Cependant, il reste du travail à faire pour le législateur belge. En effet, le système belge actuel de réorganisation judiciaire par accord collectif présente certaines différences avec la directive, qui prévoit ce qui suit :

 

  • Vote en catégories de créanciers. Selon la directive, lors du vote sur un plan de restructuration, les créanciers doivent être répartis en différentes catégories formées par des intérêts similaires. Ces catégories peuvent être définies par les législateurs nationaux, mais il faut au moins faire une distinction entre les créanciers chirographaires (ordinaires) et les créanciers ayant une position de sécurité. Le point de départ est que le plan de restructuration doit obtenir une majorité suffisante dans chaque catégorie. Nous ne connaissons pas encore ce système en Belgique. Il convient de souligner que la directive permet aux États membres de faire une exception pour les PME à cet égard.

 

  • Application forcée interclasse. Un plan qui n'atteint pas les majorités requises peut, sous certaines conditions, être approuvé par le juge, qui peut donc passer outre les créanciers non consentants.

 

  • Possibilité de limiter la suspension à certains créanciers individuels ou catégories de créanciers. Selon la directive, l'entreprise en difficulté doit pouvoir demander au tribunal de suspendre les mesures d'exécution individuelles des créanciers à l'appui de la négociation d'un plan de restructuration pour une période initiale de quatre mois maximum (renouvelable jusqu'à un maximum de 12 mois). La directive laisse une grande liberté aux États membres à cet égard : ils peuvent choisir que la suspension soit générale, comme c'est actuellement le cas pour une réorganisation judiciaire en droit belge, ou spécifique à l'égard d'un ou plusieurs créanciers individuels ou catégories de créanciers seulement.

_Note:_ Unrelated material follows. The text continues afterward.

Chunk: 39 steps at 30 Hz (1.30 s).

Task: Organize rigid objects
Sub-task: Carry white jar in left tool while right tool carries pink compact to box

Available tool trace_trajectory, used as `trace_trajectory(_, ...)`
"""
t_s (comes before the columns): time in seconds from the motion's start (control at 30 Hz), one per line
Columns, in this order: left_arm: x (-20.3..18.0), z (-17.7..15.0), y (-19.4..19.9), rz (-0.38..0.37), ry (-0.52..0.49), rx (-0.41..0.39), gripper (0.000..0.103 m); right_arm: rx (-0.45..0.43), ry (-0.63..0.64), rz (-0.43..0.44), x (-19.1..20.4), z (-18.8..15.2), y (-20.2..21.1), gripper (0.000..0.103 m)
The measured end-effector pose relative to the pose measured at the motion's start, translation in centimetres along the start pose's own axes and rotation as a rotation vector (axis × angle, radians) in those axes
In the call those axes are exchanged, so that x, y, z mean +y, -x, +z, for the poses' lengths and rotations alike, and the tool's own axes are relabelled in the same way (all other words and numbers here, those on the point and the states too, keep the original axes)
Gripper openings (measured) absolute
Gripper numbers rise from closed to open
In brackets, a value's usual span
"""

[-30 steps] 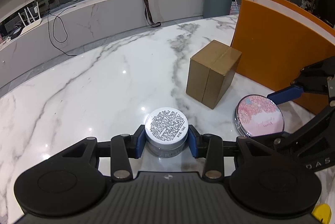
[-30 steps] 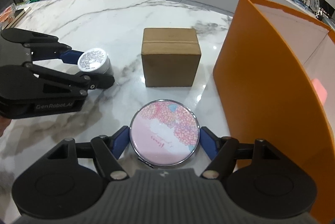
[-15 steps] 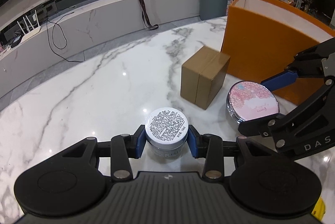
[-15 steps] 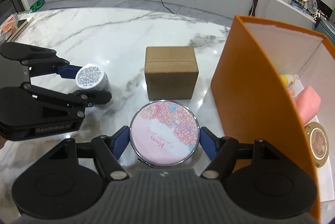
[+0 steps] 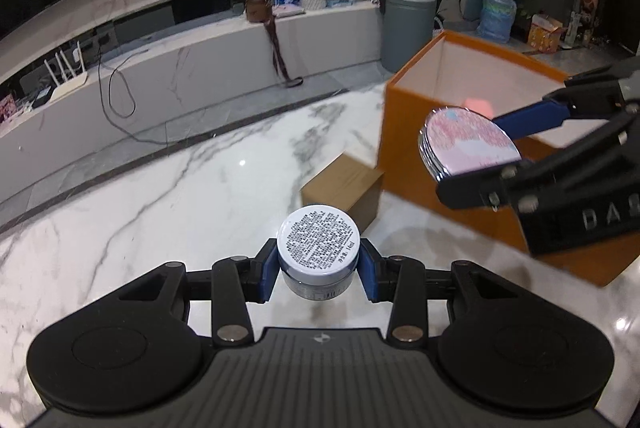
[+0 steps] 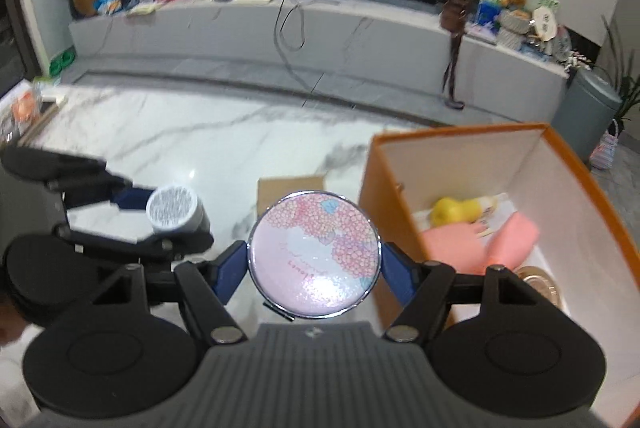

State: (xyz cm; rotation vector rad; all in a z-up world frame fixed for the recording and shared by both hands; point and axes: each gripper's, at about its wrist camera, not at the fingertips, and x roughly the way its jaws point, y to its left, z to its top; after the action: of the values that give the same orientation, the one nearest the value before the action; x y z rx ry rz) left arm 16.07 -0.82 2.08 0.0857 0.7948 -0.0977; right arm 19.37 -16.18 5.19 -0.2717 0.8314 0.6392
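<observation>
- My left claw (image 5: 319, 270) is clenched on the small jar (image 5: 318, 247), held above the marble table (image 5: 160, 195).
- My right claw (image 6: 314, 270) grips the pink round compact (image 6: 314, 255), level with the orange box (image 6: 384, 195) rim (its near wall just beside me).
- The cardboard box (image 5: 344, 187) stands against the orange wall; open marble stretches left.

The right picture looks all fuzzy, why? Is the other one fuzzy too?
Right wrist view: motion smear softens the room, the orange box and the pink tin, with glare on its lid. Left wrist view: sharper; the jar label is crisp, only the box edges blur.
</observation>
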Motion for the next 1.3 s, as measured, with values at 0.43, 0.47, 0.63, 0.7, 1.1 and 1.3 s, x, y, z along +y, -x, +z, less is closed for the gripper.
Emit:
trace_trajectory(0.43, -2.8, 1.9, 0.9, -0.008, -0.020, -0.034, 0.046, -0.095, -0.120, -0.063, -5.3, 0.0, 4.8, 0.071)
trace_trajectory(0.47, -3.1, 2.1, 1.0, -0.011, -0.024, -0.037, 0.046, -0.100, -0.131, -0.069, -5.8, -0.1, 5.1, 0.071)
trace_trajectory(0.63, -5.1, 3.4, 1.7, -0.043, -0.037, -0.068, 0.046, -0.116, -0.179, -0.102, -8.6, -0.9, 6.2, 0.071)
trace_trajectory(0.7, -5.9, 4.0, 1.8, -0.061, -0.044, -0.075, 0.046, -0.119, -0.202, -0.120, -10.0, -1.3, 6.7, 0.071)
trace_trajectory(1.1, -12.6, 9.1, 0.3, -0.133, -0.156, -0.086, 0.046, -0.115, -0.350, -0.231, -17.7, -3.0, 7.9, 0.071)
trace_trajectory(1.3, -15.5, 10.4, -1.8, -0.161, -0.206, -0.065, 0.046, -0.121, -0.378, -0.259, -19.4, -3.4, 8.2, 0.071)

Hormis la possibilité de demander au tribunal de suspendre certaines ventes forcées de biens meubles ou immeubles prévues dans les deux mois suivant le dépôt de la demande de réorganisation judiciaire (article XX.44, §§ 2 et 3 CDE et article XX.51, §§ 2 et 3 CDE), le droit belge ne prévoit pas actuellement une telle possibilité de traitement "individuel".

 

2. Annulation de la dette et de la déchéance professionnelle si la continuité s'avère impossible

 

Si l'activité d'une personne physique n'est plus viable et qu'une procédure de liquidation est inévitable, la directive prévoit que l’entrepreneur concerné doit avoir la possibilité d’une remise (totale) de ses dettes dans un délai maximum de trois ans. En outre, toute déchéance du droit d'exercer activité commerciale, industrielle, artisanale ou professionnelle qui est uniquement liée à l'insolvabilité de l’entrepreneur doit être annulée. Cela, bien sûr, à condition que l'entrepreneur ait agi de bonne foi. La philosophie du législateur européen est claire. L'esprit d'entreprise est stimulé autant que possible. Une tentative infructueuse ne peut pas mettre un entrepreneur hors jeu.

 

3. Efficacité des procédures de restructuration, d'insolvabilité et de remise

 

La directive se concentre également sur l'amélioration de l'efficacité des procédures de restructuration, d'insolvabilité et de remise de la dette. L'accent est mis sur l'expertise de ce que l'on appelle les "praticiens dans le domaine de la restructuration", c'est-à-dire les magistrats ou les fonctionnaires qui s'occupent de ces procédures. Ils devraient recevoir une formation appropriée et les États membres devraient mettre en place des mécanismes de suivi et de réglementation appropriés pour contrôler efficacement le travail des praticiens. La directive souligne également l'importance du traitement électronique des procédures concernées, c'est-à-dire la communication par voie électronique de la déclaration de créances, de la soumission de plans de restructuration ou de remboursement, de la notification aux créanciers et de l’introduction de contestations et de recours. La Belgique a déjà pris des mesures importantes à cet égard avec le système électronique Regsol.

 

Et maintenant ?

Le législateur belge a jusqu'au 17 juillet 2021 pour mettre en œuvre la directive. Il reste à voir comment le législateur belge va s'y prendre. Va-t-il changer le minimum ou aller plus loin ? En tout état de cause, le livre XX de la CDE subira un certain nombre de modifications importantes dans un laps de temps relativement court.